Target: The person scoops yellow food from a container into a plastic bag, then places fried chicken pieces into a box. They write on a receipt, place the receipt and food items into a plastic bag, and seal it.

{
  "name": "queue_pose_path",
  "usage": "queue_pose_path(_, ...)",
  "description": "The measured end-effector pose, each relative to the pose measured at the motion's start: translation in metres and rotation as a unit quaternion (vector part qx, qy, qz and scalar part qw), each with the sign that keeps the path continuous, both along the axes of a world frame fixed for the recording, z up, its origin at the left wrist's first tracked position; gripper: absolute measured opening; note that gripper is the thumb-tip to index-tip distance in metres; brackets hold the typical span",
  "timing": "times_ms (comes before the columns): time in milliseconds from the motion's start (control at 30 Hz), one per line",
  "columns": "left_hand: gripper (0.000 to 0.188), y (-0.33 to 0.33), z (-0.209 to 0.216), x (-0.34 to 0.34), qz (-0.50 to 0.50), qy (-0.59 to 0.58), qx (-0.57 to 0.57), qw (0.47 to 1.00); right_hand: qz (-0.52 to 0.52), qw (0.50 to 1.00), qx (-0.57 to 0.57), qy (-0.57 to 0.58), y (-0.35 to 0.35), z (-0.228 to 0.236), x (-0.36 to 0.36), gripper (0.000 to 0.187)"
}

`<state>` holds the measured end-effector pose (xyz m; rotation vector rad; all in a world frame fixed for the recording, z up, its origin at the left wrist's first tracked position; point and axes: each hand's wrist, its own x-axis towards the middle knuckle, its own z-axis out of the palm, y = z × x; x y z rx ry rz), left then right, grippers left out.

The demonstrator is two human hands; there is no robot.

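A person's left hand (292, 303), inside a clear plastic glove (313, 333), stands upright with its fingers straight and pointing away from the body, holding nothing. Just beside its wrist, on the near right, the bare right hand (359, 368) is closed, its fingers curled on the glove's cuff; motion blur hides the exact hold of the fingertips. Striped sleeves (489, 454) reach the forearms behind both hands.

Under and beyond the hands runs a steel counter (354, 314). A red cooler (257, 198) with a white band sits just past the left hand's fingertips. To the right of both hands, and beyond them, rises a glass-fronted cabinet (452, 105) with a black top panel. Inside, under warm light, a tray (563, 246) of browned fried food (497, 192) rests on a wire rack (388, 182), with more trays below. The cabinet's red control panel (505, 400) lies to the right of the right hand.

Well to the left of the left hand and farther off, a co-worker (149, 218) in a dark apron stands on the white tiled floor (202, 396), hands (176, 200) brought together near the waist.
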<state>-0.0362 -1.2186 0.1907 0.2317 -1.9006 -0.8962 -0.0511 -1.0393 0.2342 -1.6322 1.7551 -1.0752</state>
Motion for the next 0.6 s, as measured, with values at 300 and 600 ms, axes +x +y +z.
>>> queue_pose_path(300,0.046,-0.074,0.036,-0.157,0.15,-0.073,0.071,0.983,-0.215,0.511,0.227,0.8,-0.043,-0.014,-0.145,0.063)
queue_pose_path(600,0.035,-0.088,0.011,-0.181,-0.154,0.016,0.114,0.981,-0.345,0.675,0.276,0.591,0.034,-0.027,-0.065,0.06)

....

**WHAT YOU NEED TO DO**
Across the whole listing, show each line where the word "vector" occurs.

**ANSWER BOX**
  "description": "The measured end-effector pose, each relative to the pose measured at the motion's start: translation in metres and rotation as a unit quaternion (vector part qx, qy, qz and scalar part qw), each with the sign that keeps the path continuous, both along the axes of a world frame fixed for the recording, z up, its origin at the left wrist's first tracked position; gripper: absolute measured opening; note that gripper is the thumb-tip to index-tip distance in metres; brackets hold the typical span",
`<state>` holds the measured end-effector pose (xyz m; rotation vector rad; all in a world frame fixed for the recording, z up, its origin at the left wrist's first tracked position; point and axes: each hand's wrist, its own x-axis towards the middle knuckle, its own z-axis out of the palm, y = z × x; x y z rx ry rz), left then right, grippers left out.

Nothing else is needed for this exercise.